Now back to the pie … I skimmed the ingredients of the basic recipe and they sounded quite good. There were only a few ingredients and nothing strange listed at all: agave nectar, almonds, and seasonal fruit. Well, I should say, that was after I figured out the basic recipe. When I read the recipe to try to follow the instructions, it was very confusing. I had to re-read it about six times before I figured out (sort of) that they were sharing three recipes in one. I’m still not 100% sure; it was that poorly done. In the end, I finally deciphered two versions that I wanted to try. The first one that I am sharing here I’d call a beginner “raw” or no-bake pie. I used agave nectar in the crust and our bees’ raw honey in the filling, but agave nectar in both (which the recipe called for) would work just fine.
- 2 cups finely ground raw almonds (or finely ground ready-made almond flour)
- 1/3 cup honey (or agave nectar)
- 1 ½ to 2 cups seasonal fruit, peeled and cut if necessary (I used 2 pears and one apple)
- 2 tbsp to ¼ cup honey, to taste (or agave nectar)
- Combine 2 cups finely ground raw almonds and 1/3 cup honey in mixing bowl.
- Press into 5-inch pie dish. (I lightly greased a deep 5-inch holiday-themed bowl with coconut oil, just for ease of removing pieces.)
- Mix up to ¼ cup honey and seasonal fruit in a bowl; fill crust. (I used 1 ½ cups of cut, ripe pears and apples.) Garnish, as desired with more fresh fruit and/or raw nuts.
I enjoyed eating this pie at room temperature, but I recommend chilling after eating due to the fruit content. After chilling overnight (I liked it cold, as well), the pie seemed sweeter to me. So if you are using sweeter fruits like the ripe pears I used, you may want to use less of the honey (or agave) with the fruit.
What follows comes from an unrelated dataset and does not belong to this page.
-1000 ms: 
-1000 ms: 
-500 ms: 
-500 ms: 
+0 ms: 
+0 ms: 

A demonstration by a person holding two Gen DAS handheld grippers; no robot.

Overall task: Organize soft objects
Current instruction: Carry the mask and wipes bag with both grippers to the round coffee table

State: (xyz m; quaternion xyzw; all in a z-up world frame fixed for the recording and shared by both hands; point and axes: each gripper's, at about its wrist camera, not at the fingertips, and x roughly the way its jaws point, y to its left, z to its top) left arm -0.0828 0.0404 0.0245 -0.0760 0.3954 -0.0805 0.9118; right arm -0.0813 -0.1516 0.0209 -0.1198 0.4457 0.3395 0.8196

The pears also created a fair amount of their own juice, so if you experience that, you may want to drain some of that juice off and save for another purpose, say a green smoothie or for naturally sweetening your cereal. You could also use more apples and less pears in this particular combination. As you can see in the last photo, I "ungarnished" my pie before I ate it, because I wanted to eat the orange slices separately, but that's just me being odd.
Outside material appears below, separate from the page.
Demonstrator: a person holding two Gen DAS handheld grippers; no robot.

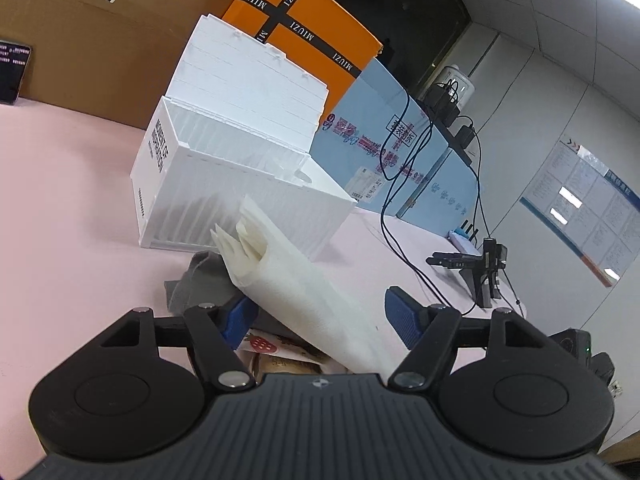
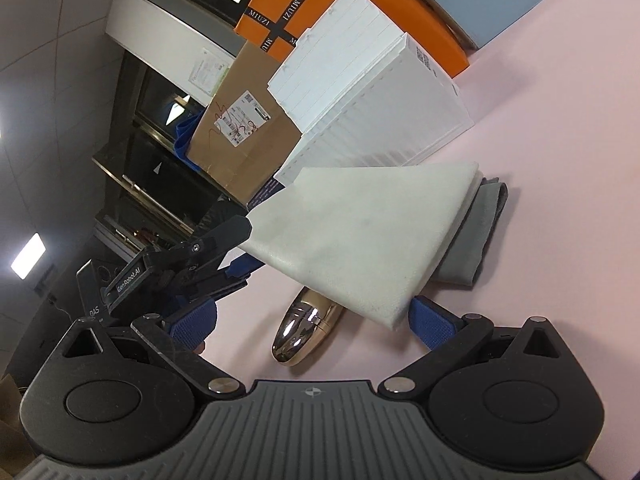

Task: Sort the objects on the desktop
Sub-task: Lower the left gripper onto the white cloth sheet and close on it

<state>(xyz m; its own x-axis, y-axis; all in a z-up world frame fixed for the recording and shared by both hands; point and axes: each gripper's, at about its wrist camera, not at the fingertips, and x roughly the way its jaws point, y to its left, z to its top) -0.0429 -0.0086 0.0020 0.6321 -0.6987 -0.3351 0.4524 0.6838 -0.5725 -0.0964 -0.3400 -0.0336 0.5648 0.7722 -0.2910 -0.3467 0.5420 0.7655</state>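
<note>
Our left tool (image 1: 320, 316) pinches the folded white cloth (image 1: 296, 280) just above the tabletop (image 1: 72, 184); the right tool (image 2: 312, 320) hangs apart. We lift level toward the open white box (image 1: 240, 184).

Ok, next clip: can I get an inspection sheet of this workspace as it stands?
Surface: pink tabletop, no spills seen.
Job's things: white folded cloth raised above a grey cloth; gold capsule-shaped object lying on the table; white storage box, lid open.
Clutter: cardboard box, orange box, blue box, snack packet.
Grippers: left gripper has the cloth between its jaws, grip unclear; right gripper open, the cloth's corner by one pad.
Cables: black cables trailing over the blue box to the table.
Surroundings: wall notice board.
</note>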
Conclusion: What a great and easy way to turn some fruit and nuts into a lovely little dessert or a special gift for a friend who eats raw or even a company-worthy pie. Granted, this recipe doesn’t make a large pie, but one could easily adapt the measurements to make larger pies for guests. I can’t wait to share this one with my group tonight, especially Susan. A small piece is missing from mine (okay, two now … I just had one for breakfast!), but the pie is filling and flavorful, so only a small piece is needed. And, while this 5-inch pie won’t serve my entire support group, it could easily be a dessert for a few guests. This pie does actually hold up as a pie, too. The almonds and agave nectar make a wonderful crust. As I said in the directions, I did grease my bowl with some coconut oil and I also used a spatula to remove my pieces, but they are like pie and don’t fall apart.
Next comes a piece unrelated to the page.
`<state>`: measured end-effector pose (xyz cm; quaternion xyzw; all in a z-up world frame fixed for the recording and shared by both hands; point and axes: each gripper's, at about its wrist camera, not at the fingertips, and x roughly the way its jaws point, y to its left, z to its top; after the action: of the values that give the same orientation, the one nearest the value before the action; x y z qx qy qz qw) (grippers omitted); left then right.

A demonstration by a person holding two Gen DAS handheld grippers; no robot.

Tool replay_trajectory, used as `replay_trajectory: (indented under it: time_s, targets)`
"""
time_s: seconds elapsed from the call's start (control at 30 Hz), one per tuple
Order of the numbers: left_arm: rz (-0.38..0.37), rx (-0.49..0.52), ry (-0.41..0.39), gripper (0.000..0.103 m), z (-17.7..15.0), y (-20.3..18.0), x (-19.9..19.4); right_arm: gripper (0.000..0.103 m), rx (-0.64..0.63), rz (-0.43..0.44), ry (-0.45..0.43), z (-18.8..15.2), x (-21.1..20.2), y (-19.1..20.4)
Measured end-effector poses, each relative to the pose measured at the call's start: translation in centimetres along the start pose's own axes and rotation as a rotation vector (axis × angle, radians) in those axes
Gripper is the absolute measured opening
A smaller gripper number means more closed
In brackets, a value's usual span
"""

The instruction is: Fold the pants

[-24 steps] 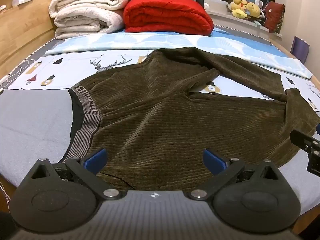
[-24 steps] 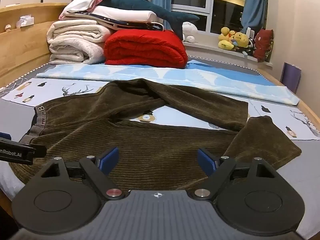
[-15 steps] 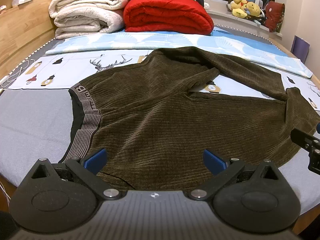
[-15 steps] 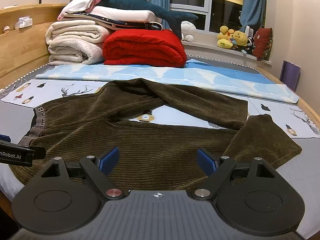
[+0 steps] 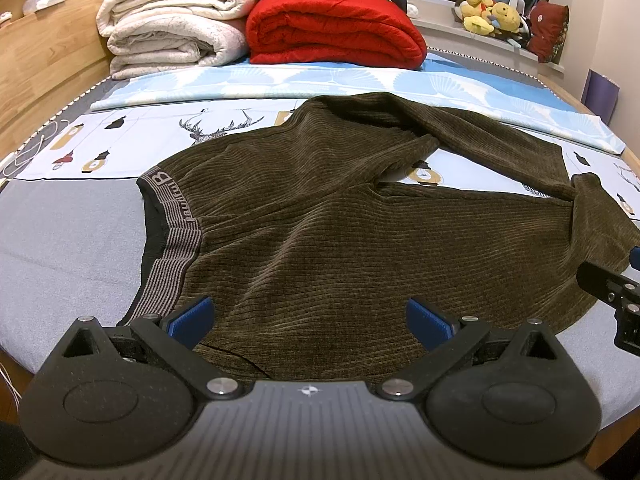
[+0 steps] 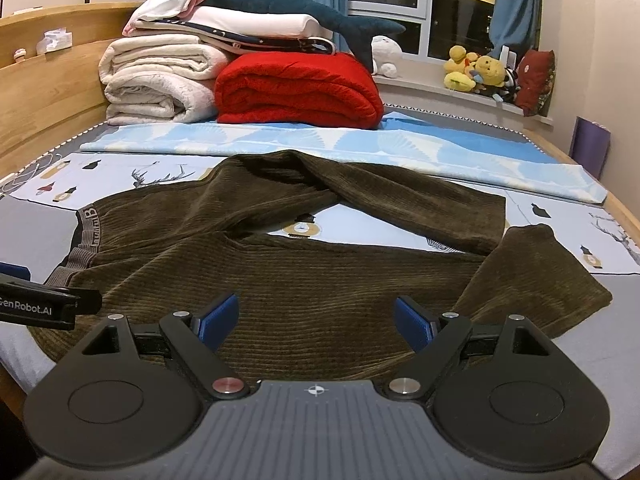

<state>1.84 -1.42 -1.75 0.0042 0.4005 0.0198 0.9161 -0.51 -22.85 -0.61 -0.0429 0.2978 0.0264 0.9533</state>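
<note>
Dark olive corduroy pants (image 5: 320, 232) lie spread on the bed, with the grey striped waistband (image 5: 172, 236) at the left and both legs running right. The far leg crosses over toward the near leg's cuff (image 6: 532, 276). My left gripper (image 5: 310, 318) hovers open above the pants' near edge by the waistband, nothing between its blue pads. Over the near leg (image 6: 320, 292), the right gripper (image 6: 316, 322) is open too and holds nothing. Each gripper's tip shows at the edge of the other's view.
Folded white blankets (image 6: 156, 80) and a red blanket (image 6: 296, 88) are stacked at the head of the bed under a shark plush (image 6: 288, 4). A wooden bed frame (image 5: 44, 52) runs along the left. Soft toys (image 6: 476, 72) sit on the windowsill. A light blue sheet (image 5: 304, 80) lies behind the pants.
Both grippers have barely shifted over the pants; the cloth lies as it did.
</note>
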Motion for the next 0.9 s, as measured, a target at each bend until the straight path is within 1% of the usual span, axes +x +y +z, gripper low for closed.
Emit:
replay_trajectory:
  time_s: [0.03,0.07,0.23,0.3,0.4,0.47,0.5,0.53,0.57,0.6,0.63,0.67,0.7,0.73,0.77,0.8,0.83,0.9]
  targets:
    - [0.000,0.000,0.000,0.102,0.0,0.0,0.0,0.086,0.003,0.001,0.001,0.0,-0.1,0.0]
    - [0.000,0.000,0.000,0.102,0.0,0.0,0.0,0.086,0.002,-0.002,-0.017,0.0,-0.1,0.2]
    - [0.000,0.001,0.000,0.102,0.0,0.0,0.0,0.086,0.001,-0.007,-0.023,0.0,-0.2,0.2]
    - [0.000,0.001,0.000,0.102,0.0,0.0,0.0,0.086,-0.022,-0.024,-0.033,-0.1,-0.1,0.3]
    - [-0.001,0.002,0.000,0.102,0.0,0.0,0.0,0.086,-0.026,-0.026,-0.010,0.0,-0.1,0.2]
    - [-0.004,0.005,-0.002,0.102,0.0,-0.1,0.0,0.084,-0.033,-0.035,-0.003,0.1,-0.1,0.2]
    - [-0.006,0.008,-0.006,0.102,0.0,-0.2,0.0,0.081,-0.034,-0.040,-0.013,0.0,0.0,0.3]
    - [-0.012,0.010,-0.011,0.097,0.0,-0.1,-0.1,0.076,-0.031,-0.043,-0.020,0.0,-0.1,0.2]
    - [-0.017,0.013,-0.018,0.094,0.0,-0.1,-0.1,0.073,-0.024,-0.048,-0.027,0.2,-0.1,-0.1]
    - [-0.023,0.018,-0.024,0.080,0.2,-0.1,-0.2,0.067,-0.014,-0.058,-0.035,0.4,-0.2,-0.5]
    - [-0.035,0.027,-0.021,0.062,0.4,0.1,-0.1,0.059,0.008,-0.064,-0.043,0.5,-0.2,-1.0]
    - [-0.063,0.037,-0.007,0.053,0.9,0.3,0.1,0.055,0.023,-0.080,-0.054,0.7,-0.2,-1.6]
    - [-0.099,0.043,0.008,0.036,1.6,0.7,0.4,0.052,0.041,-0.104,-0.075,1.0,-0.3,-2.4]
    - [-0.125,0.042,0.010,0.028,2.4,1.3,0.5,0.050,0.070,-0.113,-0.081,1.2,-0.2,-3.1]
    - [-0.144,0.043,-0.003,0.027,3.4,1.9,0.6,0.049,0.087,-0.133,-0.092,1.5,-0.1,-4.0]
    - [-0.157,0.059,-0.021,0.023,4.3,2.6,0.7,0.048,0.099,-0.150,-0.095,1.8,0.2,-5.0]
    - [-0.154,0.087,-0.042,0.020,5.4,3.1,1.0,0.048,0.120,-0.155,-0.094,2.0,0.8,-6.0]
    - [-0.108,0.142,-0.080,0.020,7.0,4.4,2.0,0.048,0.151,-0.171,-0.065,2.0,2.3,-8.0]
Enjoy your day off from baking! Oh, and the next version I will be making will be raw pecan pie, but that might not happen until after the holidays. I don’t even want to tell you how far behind I am on holiday preparations and Key West is calling … I did manage to put out my Christmas tins and Santas though. Most of them are shown in this photo. I’ll share my two favorites Santas in my next post. Gotta run … support group meeting tonight!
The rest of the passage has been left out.